▶ **What to do**
Return only those lines of the material that contain "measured".

----

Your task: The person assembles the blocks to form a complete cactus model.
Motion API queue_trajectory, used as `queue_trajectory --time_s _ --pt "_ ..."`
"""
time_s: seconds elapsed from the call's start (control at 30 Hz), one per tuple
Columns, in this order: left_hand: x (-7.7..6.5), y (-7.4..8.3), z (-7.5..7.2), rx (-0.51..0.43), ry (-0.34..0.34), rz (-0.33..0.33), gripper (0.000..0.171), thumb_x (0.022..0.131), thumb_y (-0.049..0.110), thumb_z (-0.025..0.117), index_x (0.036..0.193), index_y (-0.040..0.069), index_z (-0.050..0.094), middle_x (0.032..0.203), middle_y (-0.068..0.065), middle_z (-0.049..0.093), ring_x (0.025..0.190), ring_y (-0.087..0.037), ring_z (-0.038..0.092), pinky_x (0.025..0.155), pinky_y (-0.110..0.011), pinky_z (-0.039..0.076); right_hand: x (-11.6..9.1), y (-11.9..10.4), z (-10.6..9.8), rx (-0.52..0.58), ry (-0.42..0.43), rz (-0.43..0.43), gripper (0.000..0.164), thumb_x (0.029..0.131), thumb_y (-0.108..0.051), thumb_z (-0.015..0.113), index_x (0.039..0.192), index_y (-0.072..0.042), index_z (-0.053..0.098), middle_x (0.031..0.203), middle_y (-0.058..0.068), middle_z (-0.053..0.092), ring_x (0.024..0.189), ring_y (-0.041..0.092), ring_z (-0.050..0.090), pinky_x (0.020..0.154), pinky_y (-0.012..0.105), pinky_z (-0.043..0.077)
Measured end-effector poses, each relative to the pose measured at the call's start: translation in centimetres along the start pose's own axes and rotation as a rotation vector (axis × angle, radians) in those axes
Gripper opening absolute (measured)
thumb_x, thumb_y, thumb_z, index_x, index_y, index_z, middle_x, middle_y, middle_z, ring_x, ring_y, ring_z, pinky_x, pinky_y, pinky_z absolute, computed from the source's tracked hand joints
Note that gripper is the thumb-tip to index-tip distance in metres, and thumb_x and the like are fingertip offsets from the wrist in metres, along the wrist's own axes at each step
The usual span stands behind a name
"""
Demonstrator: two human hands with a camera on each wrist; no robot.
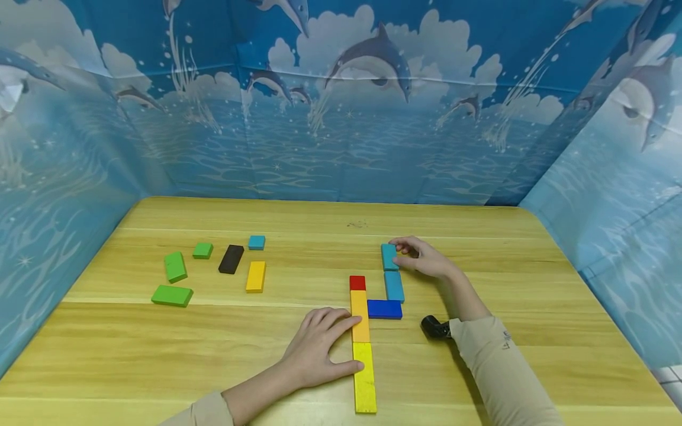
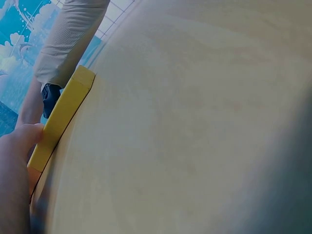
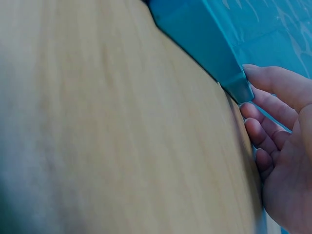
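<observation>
My left hand (image 1: 319,349) rests beside a column of flat blocks. Its index fingertip touches the orange block (image 1: 359,330) and its thumb lies on the long yellow block (image 1: 364,384). A red block (image 1: 357,283) tops that column. To the right, a dark blue block (image 1: 385,309) lies crosswise against the orange one. From its right end a light blue block (image 1: 394,286) runs away from me, then a second, far light blue block (image 1: 389,257). My right hand (image 1: 423,258) holds that far block at its outer corner, thumb and fingertips against it (image 3: 204,44).
Green blocks (image 1: 172,296), a black block (image 1: 231,259), an amber block (image 1: 256,277) and a small light blue block (image 1: 257,242) lie on the left of the wooden table (image 1: 298,225). A black device (image 1: 436,327) sits at the right sleeve. A dolphin-print curtain (image 1: 341,148) surrounds the table.
</observation>
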State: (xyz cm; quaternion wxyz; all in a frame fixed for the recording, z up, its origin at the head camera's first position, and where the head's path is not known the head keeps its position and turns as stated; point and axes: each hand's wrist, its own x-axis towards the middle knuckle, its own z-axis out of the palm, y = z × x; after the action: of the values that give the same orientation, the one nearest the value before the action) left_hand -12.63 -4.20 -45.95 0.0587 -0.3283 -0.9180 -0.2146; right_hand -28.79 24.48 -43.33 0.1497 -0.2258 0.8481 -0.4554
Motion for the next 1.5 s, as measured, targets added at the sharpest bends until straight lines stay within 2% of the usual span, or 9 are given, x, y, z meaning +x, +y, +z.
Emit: queue_trajectory --time_s 0.83,0.97,1.17,1.5 --pt "0.0 0.1 0.0 0.0 -0.008 -0.011 0.07 0.081 0.069 0.043 0.137 0.028 0.041 0.132 0.005 0.044 0.119 -0.018 0.036 0.101 -0.043 0.027 0.0 0.2 0.2 -0.009 0.002 -0.009 0.044 0.089 -0.015 0.06 0.128 -0.002 0.046 0.113 0.016 0.046 0.094 0.026 0.037 0.08 0.036 0.034" --pt "0.0 0.1 -0.1 -0.001 -0.01 -0.013 0.069 0.081 0.069 0.043 0.137 0.028 0.041 0.132 0.005 0.044 0.119 -0.018 0.036 0.101 -0.043 0.027 0.0 0.1 0.2 -0.005 0.006 -0.009 0.045 0.089 -0.013 0.059 0.13 -0.001 0.043 0.112 0.016 0.046 0.094 0.024 0.038 0.08 0.033 0.035" --pt "0.0 0.1 -0.1 -0.006 -0.009 -0.01 0.07 0.081 0.069 0.044 0.137 0.027 0.042 0.132 0.004 0.044 0.119 -0.018 0.036 0.101 -0.043 0.027 -0.6 -0.2 0.6 0.061 0.06 -0.048 0.047 0.089 -0.004 0.056 0.131 0.006 0.039 0.11 0.025 0.044 0.088 0.027 0.038 0.073 0.029 0.034" --pt "0.0 0.0 -0.1 -0.01 -0.017 -0.016 0.071 0.08 0.07 0.043 0.137 0.027 0.042 0.132 0.004 0.044 0.12 -0.018 0.036 0.102 -0.043 0.026 -2.9 -0.8 2.3 0.04 0.069 -0.054 0.045 0.087 -0.015 0.062 0.129 -0.007 0.047 0.102 0.015 0.045 0.085 0.025 0.037 0.069 0.028 0.033"
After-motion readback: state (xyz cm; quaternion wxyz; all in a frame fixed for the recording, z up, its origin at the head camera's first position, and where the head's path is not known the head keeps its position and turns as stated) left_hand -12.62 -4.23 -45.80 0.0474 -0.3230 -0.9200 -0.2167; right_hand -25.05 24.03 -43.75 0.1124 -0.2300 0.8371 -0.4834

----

▶ **Written answer**
Measured end-effector poses, each relative to the pose measured at the call's start: translation in centimetres along the start pose's own axes and rotation as a rotation vector (axis × angle, radians) in those axes
Gripper opening absolute (measured)
Motion for the next 1.5 s, as measured, targets added at the sharpest bends until straight lines stay within 2% of the usual span, or 9 are given, x, y, z meaning +x, +y, +z.

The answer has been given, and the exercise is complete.